Australian businesses with ties to Mexico need to be aware that the country is highly exposed to economic and policy developments in the United States.
High uncertainty surrounding North American Free Trade Agreement (NAFTA) negotiations and other US policy directions in international trade, and specifically targeting Mexico, could adversely affect sentiment and investment, according to Atradius, a leader in risk management and credit insurance.
The direct channels through which the Mexican economy could be affected by US policy are trade and investments and, to a lesser extent, remittances and immigration. Mexico is also indirectly vulnerable to the broader global effects of President Trump’s policies.
Peso movements have reflected these vulnerabilities and have already driven payment delays. Peso depreciation in 2016 has helped some exporters, particularly boosting the tourism sector. This stimulus has subsided as the peso has recovered some lost ground. The domestic slowdown will weigh heavily on the retail and construction sectors.
Domestic political woes
“Mexico’s economy has been performing sluggishly, well before the November 2016 US presidential elections,” said Mark Hoppe, managing director, Atradius.
“GDP grew only 2.3 per cent in 2016, mainly due to decreased oil prices, lower oil production, tighter fiscal policies, and low productivity growth. Ongoing domestic political woes, namely the unstable security situation and widespread corruption, continue to negatively affect business and consumer sentiment.
“On top of this, uncertainty over future US policies has added to Mexico’s challenges. GDP growth is forecast to slow further this year to 1.5 per cent.”
Atradius advises businesses to be aware of four key considerations when dealing with companies in Mexico:
1. US policy outlook is more confident but Mexico is still vulnerable to uncertainty. Exports directed to the US accounted for over 80 per cent of total exports and 26 per cent of GDP in 2015. As a result, Mexico’s economy is exposed to developments in the US.

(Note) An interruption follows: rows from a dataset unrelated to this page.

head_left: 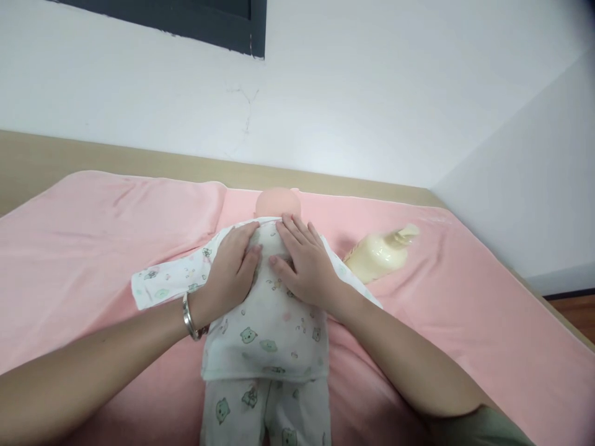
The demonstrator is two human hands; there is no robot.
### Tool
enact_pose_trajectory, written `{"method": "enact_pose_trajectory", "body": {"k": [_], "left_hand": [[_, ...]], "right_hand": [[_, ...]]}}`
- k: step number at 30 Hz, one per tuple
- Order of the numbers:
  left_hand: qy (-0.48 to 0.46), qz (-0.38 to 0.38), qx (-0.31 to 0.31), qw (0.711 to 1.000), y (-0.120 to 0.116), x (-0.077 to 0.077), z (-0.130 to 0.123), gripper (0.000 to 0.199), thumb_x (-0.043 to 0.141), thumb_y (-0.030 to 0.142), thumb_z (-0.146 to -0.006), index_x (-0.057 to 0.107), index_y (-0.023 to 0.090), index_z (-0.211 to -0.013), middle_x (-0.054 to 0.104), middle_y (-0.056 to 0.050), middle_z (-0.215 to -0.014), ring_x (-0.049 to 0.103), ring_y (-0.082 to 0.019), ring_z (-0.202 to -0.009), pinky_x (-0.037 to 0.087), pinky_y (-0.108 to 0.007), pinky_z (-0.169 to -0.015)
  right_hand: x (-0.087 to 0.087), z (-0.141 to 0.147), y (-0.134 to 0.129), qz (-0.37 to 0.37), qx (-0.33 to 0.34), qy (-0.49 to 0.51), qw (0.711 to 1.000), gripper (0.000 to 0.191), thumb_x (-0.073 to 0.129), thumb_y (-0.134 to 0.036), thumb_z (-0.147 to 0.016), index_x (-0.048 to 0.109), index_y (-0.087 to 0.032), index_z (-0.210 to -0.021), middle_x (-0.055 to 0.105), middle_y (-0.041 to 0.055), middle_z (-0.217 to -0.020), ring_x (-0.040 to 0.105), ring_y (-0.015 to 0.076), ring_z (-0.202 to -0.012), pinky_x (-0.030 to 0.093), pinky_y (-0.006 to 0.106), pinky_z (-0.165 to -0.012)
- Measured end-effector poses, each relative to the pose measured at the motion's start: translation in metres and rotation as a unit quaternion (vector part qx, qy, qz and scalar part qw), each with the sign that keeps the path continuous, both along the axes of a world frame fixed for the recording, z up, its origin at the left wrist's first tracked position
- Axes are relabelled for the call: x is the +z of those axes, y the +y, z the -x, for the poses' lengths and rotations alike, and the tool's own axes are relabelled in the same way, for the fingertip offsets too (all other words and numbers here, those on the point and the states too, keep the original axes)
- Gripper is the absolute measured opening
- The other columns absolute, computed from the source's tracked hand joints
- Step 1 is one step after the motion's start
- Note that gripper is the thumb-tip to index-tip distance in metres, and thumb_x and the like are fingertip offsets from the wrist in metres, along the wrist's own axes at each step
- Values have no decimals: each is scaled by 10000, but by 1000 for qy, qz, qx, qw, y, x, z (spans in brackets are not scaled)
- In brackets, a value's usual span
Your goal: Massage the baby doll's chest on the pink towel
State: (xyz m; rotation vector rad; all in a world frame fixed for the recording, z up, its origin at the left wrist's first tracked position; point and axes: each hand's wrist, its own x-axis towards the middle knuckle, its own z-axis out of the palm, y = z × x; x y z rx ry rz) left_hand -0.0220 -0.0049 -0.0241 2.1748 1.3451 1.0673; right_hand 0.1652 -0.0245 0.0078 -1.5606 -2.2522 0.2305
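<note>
A doll [277, 203] in a white printed top [264, 347] and matching trousers [297, 409] lies on a pink sheet, its bare head toward the wall. My left hand [232, 266] rests flat on the left side of the top near the shoulder, fingers extended and thumb apart. On the right side of the upper top lies my right hand [304, 260], palm down with its fingers spread a little. Neither hand grips anything. One sleeve stretches out to the left; the other is partly covered by my right forearm.
A pale yellow pump bottle [379, 254] lies on its side right of the doll. The pink sheet [465, 297] covers a wooden surface with a raised back edge [153, 160]. Behind stands a white wall [348, 93] with a dark frame [209, 25].
</note>
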Motion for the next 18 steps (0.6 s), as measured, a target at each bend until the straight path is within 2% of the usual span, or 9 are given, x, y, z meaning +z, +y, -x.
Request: {"method": "enact_pose_trajectory", "body": {"k": [2, 4, 6, 9, 12, 16, 18], "left_hand": [[12, 12, 6, 1000, 0, 1, -1, 545, 313, 414, -1054, 487, 136, -1489, 637, -145, -1447, 585, -262, -1356, 318, -566, -1322], [39, 28, 14, 999, 2, 3, -1, 578, 284, 420, -1059, 448, 118, -1524, 624, -160, -1470, 564, -278, -1391, 175, -648, -1352], [85, 38, 6, 996, 4, 7, 0, 597, 254, 415, -1062, 443, 104, -1535, 584, -177, -1529, 518, -303, -1453, 140, -703, -1335], [167, 36, -14, 985, 8, 16, 2, 618, 223, 388, -1057, 479, 73, -1523, 526, -196, -1595, 454, -332, -1521, 236, -706, -1307], [226, 26, -19, 974, 2, 27, 1, 640, 213, 372, -1057, 521, 24, -1496, 562, -220, -1555, 497, -358, -1491, 364, -683, -1258], [286, -72, -11, 956, -23, 33, -3, 613, 253, 314, -1054, 618, -16, -1418, 653, -261, -1432, 596, -410, -1394, 484, -667, -1173], [298, -115, -12, 947, -34, 33, -5, 597, 257, 274, -1048, 658, -11, -1386, 680, -258, -1394, 638, -410, -1344, 529, -637, -1141]], "right_hand": [[1, 5, -8, -12, -20, -27, 999, 684, 422, -412, -1049, 393, -43, -1624, 316, 193, -1726, 276, 361, -1637, 259, 605, -1343], [2, 13, -23, -37, -49, -73, 995, 678, 388, -405, -1063, 422, 11, -1598, 407, 265, -1661, 376, 414, -1582, 332, 607, -1307], [3, 21, -38, -74, -65, -125, 987, 647, 377, -381, -1068, 493, 37, -1548, 512, 321, -1563, 507, 444, -1487, 395, 611, -1265], [4, 26, -49, -112, -56, -160, 979, 594, 390, -354, -1063, 579, 13, -1490, 596, 324, -1477, 608, 433, -1391, 455, 594, -1222], [4, 21, -38, -84, -66, -131, 986, 618, 413, -378, -1053, 569, 32, -1488, 595, 297, -1495, 584, 406, -1426, 451, 547, -1243], [1, 11, -15, -30, -123, -101, 987, 719, 449, -447, -1040, 495, 89, -1518, 504, 321, -1572, 468, 421, -1522, 397, 550, -1281], [1, 10, -12, -32, -123, -104, 986, 718, 446, -450, -1044, 484, 76, -1531, 498, 312, -1582, 457, 422, -1528, 399, 557, -1275]]}}
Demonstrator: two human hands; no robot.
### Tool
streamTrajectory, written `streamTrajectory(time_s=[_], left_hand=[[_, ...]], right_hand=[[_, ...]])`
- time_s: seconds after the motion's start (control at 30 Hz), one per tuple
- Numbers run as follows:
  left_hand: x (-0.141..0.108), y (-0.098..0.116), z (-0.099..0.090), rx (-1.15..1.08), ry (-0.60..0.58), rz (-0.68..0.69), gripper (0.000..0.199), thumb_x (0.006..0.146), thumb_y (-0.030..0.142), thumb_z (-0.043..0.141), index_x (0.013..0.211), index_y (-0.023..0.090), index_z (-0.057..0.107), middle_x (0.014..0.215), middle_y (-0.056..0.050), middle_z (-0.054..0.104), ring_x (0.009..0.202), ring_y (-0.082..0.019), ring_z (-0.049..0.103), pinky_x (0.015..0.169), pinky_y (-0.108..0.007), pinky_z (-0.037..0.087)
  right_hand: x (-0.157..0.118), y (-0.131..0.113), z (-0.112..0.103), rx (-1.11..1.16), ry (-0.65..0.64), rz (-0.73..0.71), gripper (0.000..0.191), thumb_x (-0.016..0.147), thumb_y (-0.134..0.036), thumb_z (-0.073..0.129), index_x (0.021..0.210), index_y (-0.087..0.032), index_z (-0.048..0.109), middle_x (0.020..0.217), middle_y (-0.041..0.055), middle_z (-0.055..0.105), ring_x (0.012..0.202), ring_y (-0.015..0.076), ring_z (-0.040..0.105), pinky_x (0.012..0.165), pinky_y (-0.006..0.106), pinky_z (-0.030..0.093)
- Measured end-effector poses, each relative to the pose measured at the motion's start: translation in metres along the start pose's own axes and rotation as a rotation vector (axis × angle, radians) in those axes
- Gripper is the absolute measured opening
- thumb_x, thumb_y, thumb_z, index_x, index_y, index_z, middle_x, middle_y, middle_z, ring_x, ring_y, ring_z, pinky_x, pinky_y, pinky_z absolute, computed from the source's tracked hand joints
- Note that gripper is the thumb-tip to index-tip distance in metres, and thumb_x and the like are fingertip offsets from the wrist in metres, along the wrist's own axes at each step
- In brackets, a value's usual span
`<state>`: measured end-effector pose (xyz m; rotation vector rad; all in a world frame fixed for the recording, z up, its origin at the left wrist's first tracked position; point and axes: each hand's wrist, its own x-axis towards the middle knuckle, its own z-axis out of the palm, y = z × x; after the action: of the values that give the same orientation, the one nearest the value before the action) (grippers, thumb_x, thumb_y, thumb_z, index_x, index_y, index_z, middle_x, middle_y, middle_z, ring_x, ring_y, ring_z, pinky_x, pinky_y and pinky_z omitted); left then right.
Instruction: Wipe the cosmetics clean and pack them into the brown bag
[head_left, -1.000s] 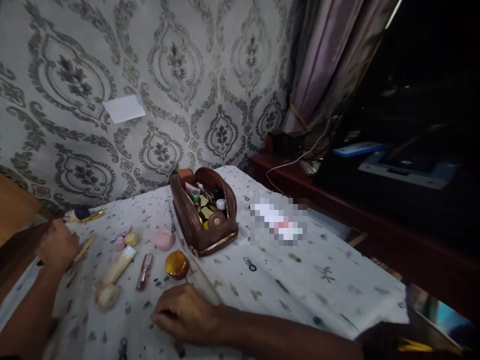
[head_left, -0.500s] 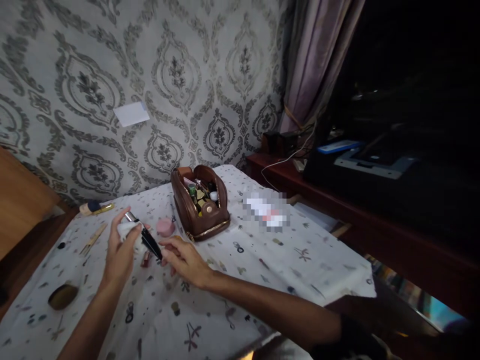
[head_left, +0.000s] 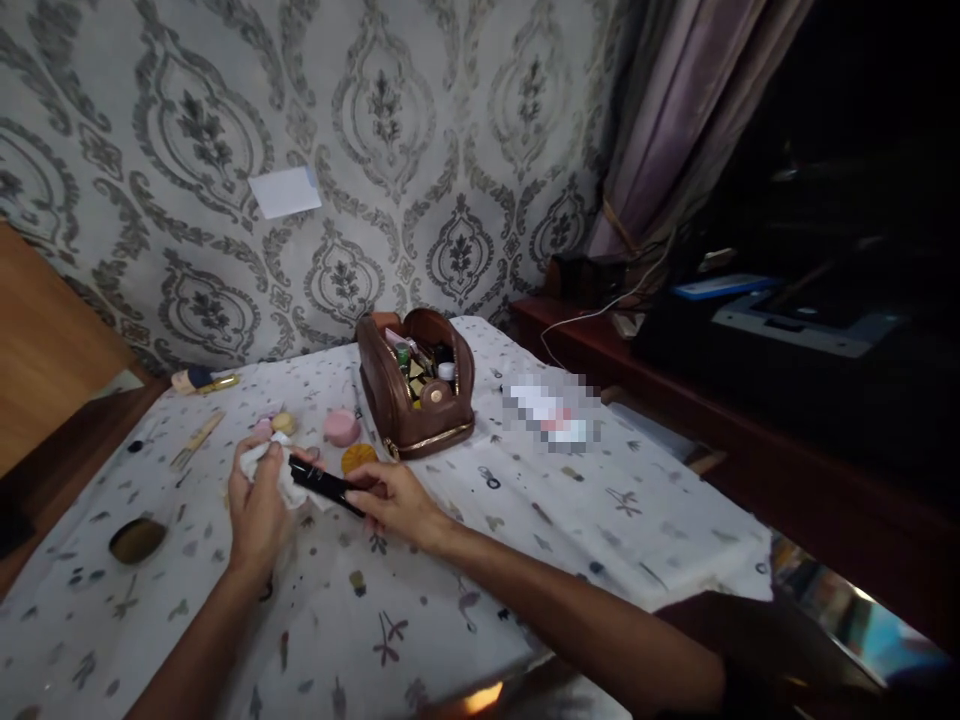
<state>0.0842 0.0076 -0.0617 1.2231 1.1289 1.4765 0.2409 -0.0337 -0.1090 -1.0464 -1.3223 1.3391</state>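
My left hand (head_left: 259,510) is closed on a crumpled white wipe (head_left: 253,460), which spreads out below its fingers. A slim black cosmetic tube (head_left: 322,482) lies slantwise between my hands, its far end close to the left thumb and the wipe. My right hand (head_left: 397,505) pinches the tube's near end between thumb and fingers. Just beyond the hands are a round pink container (head_left: 342,427) and a round orange one (head_left: 358,458). Small pink and yellow round items (head_left: 283,423) sit behind my left hand.
An unzipped brown cosmetic bag (head_left: 412,410), filled with small bottles, stands behind the hands. A dark oval object (head_left: 137,540) lies at the left, with a wooden fork-like item (head_left: 196,440) farther back. A blurred-out item (head_left: 551,412) lies right of the bag on the patterned tablecloth (head_left: 600,540).
The tube has swung from steep to nearly level, and its silver end no longer shows. Both hands have shifted slightly right in view. Orange, pink and yellow round items have come into sight.
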Motion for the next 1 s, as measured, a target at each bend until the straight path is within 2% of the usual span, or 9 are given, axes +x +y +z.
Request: streamTrajectory(time_s=[0.17,0.23,0.3,0.43,0.57,0.7,0.87,0.93,1.0], left_hand=[[0.003,0.001,0.0,-0.155,0.013,-0.193,0.024,0.079,0.041,0.057,0.072,0.019,0.057,0.061,0.0,0.066,0.063,-0.018,0.068,0.053,-0.024,0.051],[0.006,-0.001,-0.001,-0.226,0.035,-0.245,0.024,0.078,0.04,0.056,0.068,0.018,0.058,0.061,-0.001,0.066,0.062,-0.017,0.067,0.053,-0.024,0.05],[0.009,-0.002,-0.003,-0.31,0.034,-0.275,0.021,0.076,0.037,0.058,0.067,0.018,0.057,0.059,0.0,0.065,0.06,-0.016,0.066,0.055,-0.024,0.051],[0.01,0.0,-0.005,-0.425,-0.05,-0.315,0.014,0.071,0.032,0.061,0.076,0.019,0.056,0.054,0.004,0.06,0.058,-0.016,0.066,0.05,-0.022,0.049],[0.009,0.002,-0.006,-0.44,-0.092,-0.334,0.017,0.068,0.029,0.061,0.082,0.02,0.057,0.052,0.004,0.058,0.054,-0.016,0.065,0.033,-0.018,0.032],[0.008,0.003,-0.007,-0.451,-0.088,-0.38,0.02,0.068,0.027,0.063,0.085,0.02,0.057,0.056,0.003,0.06,0.057,-0.017,0.067,0.03,-0.015,0.023],[0.009,0.0,-0.008,-0.498,-0.079,-0.402,0.016,0.071,0.025,0.062,0.086,0.019,0.057,0.058,0.001,0.06,0.057,-0.017,0.067,0.029,-0.015,0.022],[0.01,-0.003,-0.007,-0.521,-0.072,-0.389,0.014,0.073,0.025,0.062,0.085,0.019,0.057,0.058,0.002,0.06,0.057,-0.016,0.066,0.032,-0.016,0.029],[0.011,-0.006,-0.007,-0.534,-0.063,-0.375,0.012,0.075,0.025,0.062,0.084,0.019,0.057,0.059,0.002,0.059,0.057,-0.016,0.065,0.039,-0.019,0.042]], right_hand=[[0.0,0.0,-0.003,-0.066,-0.061,0.118,0.026,0.082,-0.034,0.068,0.099,-0.015,0.068,0.062,-0.0048,0.058,0.039,0.0063,0.045,0.039,0.019,0.034],[0.001,0.0,-0.005,-0.196,-0.035,0.042,0.023,0.081,-0.033,0.069,0.095,-0.015,0.07,0.065,-0.0034,0.061,0.044,0.0072,0.046,0.043,0.02,0.036],[0.001,-0.001,-0.006,-0.361,0.043,-0.096,0.017,0.079,-0.028,0.071,0.09,-0.016,0.072,0.073,-0.0009,0.065,0.056,0.0098,0.052,0.052,0.021,0.04],[0.0,-0.001,-0.006,-0.591,0.141,-0.283,0.014,0.078,-0.021,0.072,0.091,-0.017,0.072,0.084,0.0021,0.067,0.072,0.0144,0.058,0.064,0.025,0.043],[-0.002,0.003,-0.006,-0.67,0.178,-0.283,0.021,0.078,-0.023,0.071,0.098,-0.017,0.071,0.087,0.0028,0.065,0.065,0.0126,0.055,0.064,0.026,0.045],[-0.003,0.006,-0.006,-0.679,0.219,-0.284,0.033,0.077,-0.025,0.07,0.109,-0.019,0.067,0.091,0.0028,0.065,0.06,0.0114,0.053,0.06,0.025,0.045],[-0.006,0.002,-0.006,-0.633,0.2,-0.28,0.025,0.077,-0.026,0.066,0.101,-0.019,0.065,0.08,0.0007,0.064,0.061,0.0127,0.052,0.059,0.025,0.042],[-0.007,-0.001,-0.005,-0.598,0.145,-0.281,0.022,0.079,-0.026,0.064,0.099,-0.019,0.066,0.079,0.0005,0.064,0.061,0.0128,0.051,0.059,0.024,0.041],[-0.008,-0.003,-0.003,-0.548,0.073,-0.248,0.022,0.082,-0.027,0.062,0.102,-0.019,0.067,0.079,0.0006,0.064,0.061,0.0125,0.05,0.058,0.024,0.039]])
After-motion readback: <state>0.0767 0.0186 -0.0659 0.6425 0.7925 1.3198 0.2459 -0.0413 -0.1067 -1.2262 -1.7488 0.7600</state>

2. Investment is likely to contract in 2017 but the medium-term outlook is still strong. Mexico benefits from significant foreign investment (FDI), which accounts for 44.3 per cent of GDP, with over 40 per cent of all inflows coming from the US.
3. The effect of lowered remittances would be limited. Remittances from Mexican workers in the US amount to about US$25 billion annually; the largest amount in the world. Impediments to these transfers, such as a potential US tax, would decrease the net value of remittances, hurting consumer confidence and private consumption. The effect on the total economy however would, however, be limited, as remittances account for just 2.2 per cent of Mexican GDP.
4. US policies are likely to bring some pain to Mexico but economic fundamentals are strong. Due to its proximity, close economic ties, and dependence on the US market, Mexico stands to lose more than most other countries from radical shifts in US foreign and trade policies.
The softening stance of the US administration toward Mexico ahead of NAFTA negotiations has eased concerns of financial destabilisation and/or a recession for now.
“Atradius’s outlook for the Mexican economy is one of slowing growth, largely driven by policy uncertainty in the US,” said Mr Hoppe.
“As a result, payment delays and insolvencies will increase in 2017.
“But in our baseline scenario, we do not expect the ‘Trump effect’ to be overly destabilising. Thanks to effective measures to reduce external vulnerability and diversify trade partners, GDP growth is expected to pick up in the medium term, driven by a recovery in investment.”